Le Parc Enchanté, c’était, pour les Gaspards, le paradis terrestre ; et ce fut Tornade qui, pour quelque temps, les en exila.

Plus de trois mois après la mort du misérable, un braconnier, ayant tué une tardarasse (une buse), avait, en la recherchant, découvert le cadavre du bandit.

On voulut reconnaître, dans ce mort méconnaissable, un riche jardinier d’Ollioules, disparu depuis des semaines.

Pressés d’entrer en possession de sa terre, ses héritiers affirmèrent que c’était bien là leur parent, et firent enterrer, comme tel, Tornade le bandit, avec tous les honneurs dus à un honnête homme. Au bord de la route royale, à l’endroit où s’ouvre la coupée au fond de laquelle roulent, en hiver, les eaux torrentueuses du Destéou, on planta une croix de fer qui, longtemps, devait être saluée, avec un frisson d’inquiétude, par les voyageurs, piétons, cavaliers, conducteurs de diligence. Les gens de justice attribuèrent à Gaspard un assassinat contraire, il est vrai, à ses habitudes, mais qui, disait-on, annonçait de sa part des résolutions nouvelles, une ère de représailles en réplique à son emprisonnement… Il fallait décidément capturer les bandits. Il arriva, en fin de compte, qu’une battue générale fut ordonnée par les magistrats.

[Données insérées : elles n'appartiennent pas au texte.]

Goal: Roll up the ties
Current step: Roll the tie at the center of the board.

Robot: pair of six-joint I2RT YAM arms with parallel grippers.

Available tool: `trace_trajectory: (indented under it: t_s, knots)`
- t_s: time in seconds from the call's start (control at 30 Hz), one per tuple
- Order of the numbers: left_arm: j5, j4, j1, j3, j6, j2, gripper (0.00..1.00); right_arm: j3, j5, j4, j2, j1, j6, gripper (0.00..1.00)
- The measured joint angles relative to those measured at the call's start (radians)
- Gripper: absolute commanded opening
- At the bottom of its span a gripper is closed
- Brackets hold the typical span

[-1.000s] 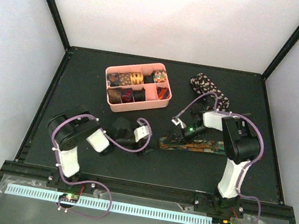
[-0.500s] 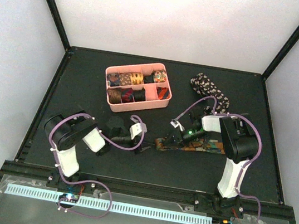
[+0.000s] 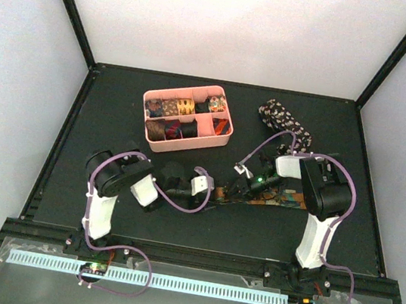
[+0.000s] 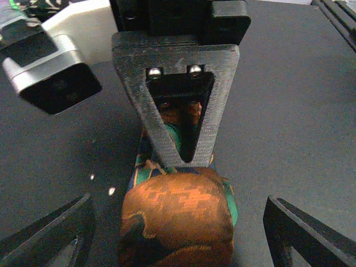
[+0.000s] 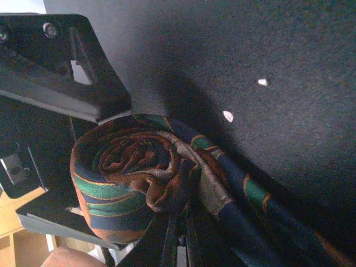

De la Sainte-Baume à l’Estérel, d’Aix à Draguignan et à Grasse, archers et dragons devaient fouiller collines et forêts, battre chemins et grandes routes. Gaspard se sentit gravement menacé ; et, malgré les moyens de défense naturelle que lui offraient les ravins et les forêts tout voisins du parc Vaulabelle, il jugea avec raison que la bande serait mieux cachée dans les caveaux de Solliès-le-Vieux. Il n’était pas l’ennemi des dragons ni de la maréchaussée ; et son principe était d’éviter les batailles. « Pas de sang, disait ce lecteur de Volney ; la guerre civile est plus odieuse que toute autre. » Il annonça à ses gens qu’on allait quitter Vaulabelle nuitamment, pour se réfugier à Solliès.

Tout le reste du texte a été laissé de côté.